Au milieu des années 1940, un groupe d'éminents psychiatres rencontra Krishnamurti à Washington, D.C. Il s'agissait des docteurs Benjamin Weininger, Harry Stack Sullivan, Erich Fromm, David Rioch et Margaret Rioch. S'appelant eux-mêmes la Société Psychoanalytique de Baltimore-Washington, ils allaient avoir un effet distinctif sur le cours de la psychiatrie américaine qui s'éloignait d'une perspective historique pour mettre l'accent sur les problèmes immédiats de la vie. Le Dr Weininger décrit cette évolution dans son entretien avec Evelyne Blau dans son livre Krishnamurti : 100 Years : « La clé de la compréhension de soi en psychanalyse est basée sur la révélation de l'histoire passée et Krishnamurti fait un point très important – un point légèrement différent. La clé, comme il le voit, est d'être conscient de vos réactions. Habituellement, vos images de la façon dont les choses devraient être sont constamment menacées, et lorsque votre image est menacée dans quelque domaine que ce soit, vous réagissez et parfois vous réagissez par la colère ou la douleur et ces réactions proviennent toujours de votre passé. Vous pouvez donc accéder à votre passé en comprenant vos réactions plutôt qu'en creusant dans le passé. »

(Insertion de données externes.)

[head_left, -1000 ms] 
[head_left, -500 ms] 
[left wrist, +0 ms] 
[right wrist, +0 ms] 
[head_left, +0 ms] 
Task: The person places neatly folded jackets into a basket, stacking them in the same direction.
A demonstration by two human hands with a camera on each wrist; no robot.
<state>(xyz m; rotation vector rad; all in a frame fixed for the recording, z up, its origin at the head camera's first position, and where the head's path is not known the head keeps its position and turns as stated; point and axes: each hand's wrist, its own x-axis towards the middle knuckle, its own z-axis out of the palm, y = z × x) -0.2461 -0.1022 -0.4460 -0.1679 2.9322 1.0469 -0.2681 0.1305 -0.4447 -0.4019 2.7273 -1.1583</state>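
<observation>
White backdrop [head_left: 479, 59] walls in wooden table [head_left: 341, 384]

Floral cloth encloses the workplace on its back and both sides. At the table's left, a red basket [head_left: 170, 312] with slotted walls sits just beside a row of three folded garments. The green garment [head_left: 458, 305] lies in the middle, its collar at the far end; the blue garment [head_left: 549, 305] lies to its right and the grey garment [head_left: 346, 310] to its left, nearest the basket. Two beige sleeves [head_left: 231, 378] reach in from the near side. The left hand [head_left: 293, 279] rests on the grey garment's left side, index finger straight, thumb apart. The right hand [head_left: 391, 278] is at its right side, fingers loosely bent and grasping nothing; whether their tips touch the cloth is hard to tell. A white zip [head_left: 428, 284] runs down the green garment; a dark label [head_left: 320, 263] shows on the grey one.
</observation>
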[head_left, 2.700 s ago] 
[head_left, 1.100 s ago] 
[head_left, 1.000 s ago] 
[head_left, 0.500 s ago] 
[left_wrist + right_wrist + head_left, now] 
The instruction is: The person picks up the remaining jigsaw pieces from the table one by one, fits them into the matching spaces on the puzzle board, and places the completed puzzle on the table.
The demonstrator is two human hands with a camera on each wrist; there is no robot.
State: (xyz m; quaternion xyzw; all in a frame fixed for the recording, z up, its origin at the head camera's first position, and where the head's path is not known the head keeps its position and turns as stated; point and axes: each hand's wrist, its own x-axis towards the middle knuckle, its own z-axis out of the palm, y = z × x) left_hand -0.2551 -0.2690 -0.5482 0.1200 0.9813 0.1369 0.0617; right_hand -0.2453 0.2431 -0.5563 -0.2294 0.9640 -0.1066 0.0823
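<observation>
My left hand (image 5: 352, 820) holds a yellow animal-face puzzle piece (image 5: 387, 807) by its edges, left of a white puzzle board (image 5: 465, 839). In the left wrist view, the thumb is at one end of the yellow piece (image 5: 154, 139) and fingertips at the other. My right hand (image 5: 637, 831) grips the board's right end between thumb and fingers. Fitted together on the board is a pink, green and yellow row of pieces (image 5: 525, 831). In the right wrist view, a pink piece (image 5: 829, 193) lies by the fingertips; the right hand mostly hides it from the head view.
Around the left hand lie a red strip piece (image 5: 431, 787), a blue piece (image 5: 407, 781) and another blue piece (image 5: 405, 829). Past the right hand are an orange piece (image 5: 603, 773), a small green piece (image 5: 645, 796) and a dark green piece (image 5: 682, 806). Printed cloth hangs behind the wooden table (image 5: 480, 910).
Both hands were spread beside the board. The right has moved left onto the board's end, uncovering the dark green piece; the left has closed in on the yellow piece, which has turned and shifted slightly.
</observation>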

L'entretien complet avec le Dr Weininger constitue la première partie de Krishnamurti et les psychiatres. En 1950, Krishnamurti rencontre à nouveau le Dr Weininger et un groupe de
psychiatres, cette fois à New York. La transcription d'un de leurs dialogues constitue la deuxième partie de ce texte. Plus tard encore, Krishnamurti a rencontré les docteurs Karen Homey, R.D. Lange et David Shainberg. En 1975, le Dr Shainberg a organisé une conférence à New York avec Krishnamurti et 25 psychothérapeutes. Son rapport sur cette rencontre constitue la troisième partie.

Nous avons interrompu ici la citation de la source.